## Work to be completed:
Identify and copy all lines of the material where the string "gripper" is found.

## The data:
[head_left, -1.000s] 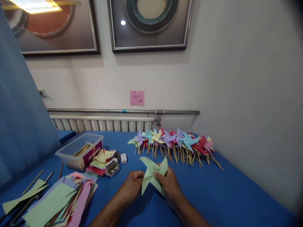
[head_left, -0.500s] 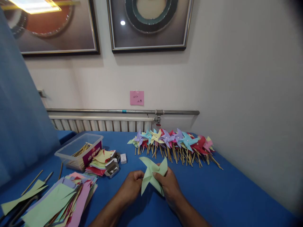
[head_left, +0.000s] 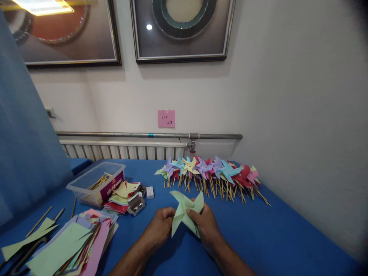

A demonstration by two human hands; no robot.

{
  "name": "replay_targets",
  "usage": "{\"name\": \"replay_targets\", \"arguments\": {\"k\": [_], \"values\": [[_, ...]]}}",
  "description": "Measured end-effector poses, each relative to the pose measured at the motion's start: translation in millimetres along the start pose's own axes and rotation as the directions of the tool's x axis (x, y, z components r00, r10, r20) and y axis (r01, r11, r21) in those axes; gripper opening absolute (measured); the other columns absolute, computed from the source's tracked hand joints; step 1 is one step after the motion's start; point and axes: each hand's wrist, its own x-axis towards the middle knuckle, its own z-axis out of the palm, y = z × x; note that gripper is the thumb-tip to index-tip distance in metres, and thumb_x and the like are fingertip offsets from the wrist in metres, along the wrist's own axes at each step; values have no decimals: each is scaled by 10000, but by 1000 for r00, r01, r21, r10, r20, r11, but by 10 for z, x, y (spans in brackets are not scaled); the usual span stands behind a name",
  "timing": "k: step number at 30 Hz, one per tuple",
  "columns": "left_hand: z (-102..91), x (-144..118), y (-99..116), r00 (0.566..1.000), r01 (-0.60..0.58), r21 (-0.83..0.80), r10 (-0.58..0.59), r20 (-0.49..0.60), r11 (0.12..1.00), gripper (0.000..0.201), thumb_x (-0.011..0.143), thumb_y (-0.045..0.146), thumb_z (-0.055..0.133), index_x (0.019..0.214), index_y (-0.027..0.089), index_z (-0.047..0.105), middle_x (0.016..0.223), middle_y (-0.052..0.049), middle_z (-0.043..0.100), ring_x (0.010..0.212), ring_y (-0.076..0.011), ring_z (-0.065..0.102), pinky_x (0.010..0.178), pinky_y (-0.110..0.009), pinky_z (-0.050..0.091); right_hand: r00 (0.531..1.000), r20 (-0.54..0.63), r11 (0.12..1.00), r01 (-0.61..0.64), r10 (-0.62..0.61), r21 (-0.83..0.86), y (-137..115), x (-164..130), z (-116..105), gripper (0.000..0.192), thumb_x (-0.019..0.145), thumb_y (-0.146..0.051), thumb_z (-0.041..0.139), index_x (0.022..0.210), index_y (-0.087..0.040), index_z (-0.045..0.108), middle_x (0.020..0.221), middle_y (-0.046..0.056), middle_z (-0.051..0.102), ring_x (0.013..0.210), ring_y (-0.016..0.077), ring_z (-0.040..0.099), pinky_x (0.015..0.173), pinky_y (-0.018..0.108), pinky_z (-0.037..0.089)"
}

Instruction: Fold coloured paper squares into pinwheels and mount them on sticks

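Observation:
A light green paper pinwheel (head_left: 184,212) is held upright just above the blue table (head_left: 273,237), its folded points spread out. My right hand (head_left: 205,226) grips it from the right, thumb on its front. My left hand (head_left: 161,226) pinches its left edge. A row of finished pinwheels (head_left: 209,170) in purple, blue, yellow and red lies on wooden sticks farther back, apart from both hands.
Stacks of cut coloured paper (head_left: 69,249) lie at the left front. A clear plastic box (head_left: 96,184) holds wooden sticks. A small open tin (head_left: 136,205) and a white box (head_left: 150,192) sit beside more paper (head_left: 122,195). A radiator (head_left: 123,150) runs along the wall.

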Motion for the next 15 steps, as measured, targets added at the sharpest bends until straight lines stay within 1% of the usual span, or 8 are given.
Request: {"name": "replay_targets", "arguments": {"k": [4, 8, 15], "values": [[2, 1, 3, 1000, 2, -14, -2, 2, 1000, 262, 645, 407, 712, 689, 156, 652, 475, 52, 541, 424, -77, 400, 462, -229, 253, 1000, 10, 998, -10, 10, 64, -9, -5, 9, 426, 638, -314, 761, 1028, -190, 643, 775, 18, 730, 643, 214, 661, 607, 297, 516], [10, 2, 7, 1000, -2, -22, 1, -3, 1000, 239, 635, 387, 696, 673, 157, 641, 477, 50, 544, 423, -75, 397, 463, -231, 251, 1000, 12, 997, -11, 10, 75, -16, -8, 13, 406, 636, -313, 767, 1004, -192, 646, 740, 6, 719, 625, 206, 650, 600, 292, 513], [9, 17, 3, 1000, -3, -11, 3, 8, 1000, 257, 633, 395, 697, 684, 147, 653, 481, 48, 529, 426, -74, 390, 465, -236, 254, 1000, -1, 997, -12, 12, 80, -20, 8, 26, 410, 610, -311, 769, 977, -182, 638, 717, -9, 694, 605, 181, 613, 586, 276, 499]]}}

## Written answer:
  "description": "Measured end-effector poses, each relative to the pose measured at the motion's start: translation in millimetres along the start pose's own axes and rotation as the directions of the tool's x axis (x, y, z components r00, r10, r20) and y axis (r01, r11, r21) in those axes; gripper opening absolute (measured); the other columns absolute, computed from the source's tracked hand joints; step 1 is one step after the motion's start; point and axes: each hand's wrist, its own x-axis towards the middle knuckle, its own z-axis out of the palm, y = z × x; note that gripper is the thumb-tip to index-tip distance in metres, and thumb_x and the like are fingertip offsets from the wrist in metres, along the wrist's own axes at each step; values have no decimals: each is scaled by 10000, but by 1000 for r00, r01, r21, r10, r20, r11, but by 10 for z, x, y (spans in brackets are not scaled); the usual span stands behind a name",
  "columns": "left_hand: z (-102..91), x (-144..118), y (-99..116), r00 (0.566..1.000), r01 (-0.60..0.58), r21 (-0.83..0.80), r10 (-0.58..0.59), r20 (-0.49..0.60), r11 (0.12..1.00), gripper (0.000..0.201), thumb_x (-0.011..0.143), thumb_y (-0.045..0.146), thumb_z (-0.055..0.133), index_x (0.019..0.214), index_y (-0.027..0.089), index_z (-0.047..0.105), middle_x (0.016..0.223), middle_y (-0.052..0.049), middle_z (-0.043..0.100), ring_x (0.010..0.212), ring_y (-0.076..0.011), ring_z (-0.065..0.102), pinky_x (0.010..0.178), pinky_y (-0.110..0.009), pinky_z (-0.050..0.091); right_hand: r00 (0.531..1.000), r20 (-0.54..0.63), r11 (0.12..1.00), r01 (-0.61..0.64), r10 (-0.62..0.61), r21 (-0.83..0.86), y (-137..115), x (-164..130), z (-116..105), gripper (0.000..0.192), thumb_x (-0.019..0.145), thumb_y (-0.146..0.051), thumb_z (-0.041..0.139), index_x (0.022..0.210), index_y (-0.087..0.040), index_z (-0.045..0.108), middle_x (0.020..0.221), middle_y (-0.046..0.056), middle_z (-0.051..0.102), ring_x (0.013..0.210), ring_y (-0.016..0.077), ring_z (-0.040..0.099), pinky_x (0.015..0.173), pinky_y (-0.018..0.108), pinky_z (-0.037..0.089)"

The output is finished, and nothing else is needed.